The original plan: Australian AI news plus tool comparisons. Volume first, quality second. Get indexed, get cited, figure out what works.

That worked. Not quite the way I expected.

What Bing AI cites: company profiles and comparison posts. Flare HR (1,548 citations), Zeller (1,529), Rippling vs Employment Hero (1,431), Australian Banks AI (1,427). Structured, factual, specific. AI loves a comparison table.

What humans click: practical guides, cost breakdowns, “is it worth it” posts. The grants post gets 87 human visits and almost no citations. The Flare HR profile gets 1,548 citations and 23 visits.

The sweet spot: posts that earn both. Stripe vs Square vs Tyro: 1,040 citations and 35 visits. Deputy vs Tanda: 100% citation growth and real human traffic. Those are the posts I now build everything around.

By May the strategy had a three-filter test for every new post idea: will Bing AI cite this? Will a human click it? Does it anchor a cluster of related queries? Yes to at least two: write it. I wrote about this in What We’ve Learned.

The series shift

March: individual articles. One post, one topic, done.

April: first experiments with series. Legal AI — where does AI end and a lawyer begin? 15-Minute Win — one quick AI task per week. Sunday Specials — Bull vs Bear on the biggest AI question of the moment.

June: 7 active series running simultaneously.

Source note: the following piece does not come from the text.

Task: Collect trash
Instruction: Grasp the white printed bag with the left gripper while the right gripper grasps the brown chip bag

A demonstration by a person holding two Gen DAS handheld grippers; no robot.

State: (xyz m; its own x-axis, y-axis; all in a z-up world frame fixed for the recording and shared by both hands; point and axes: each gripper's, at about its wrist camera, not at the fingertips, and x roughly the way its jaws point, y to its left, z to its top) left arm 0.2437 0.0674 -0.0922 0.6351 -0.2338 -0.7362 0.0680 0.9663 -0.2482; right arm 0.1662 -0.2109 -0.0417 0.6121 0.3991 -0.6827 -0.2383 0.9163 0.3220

Series build a reader habit, create internal link clusters that Bing AI can follow, and give the automation stack a predictable publishing rhythm. Standalone posts don’t do any of those three things as well.

The hub strategy

Series are for readers. Hubs are for navigation — and for Bing AI.

A series gives a returning reader something to come back to each week. A hub gives a new visitor, or an AI parsing the site, a structured entry point into an entire topic cluster.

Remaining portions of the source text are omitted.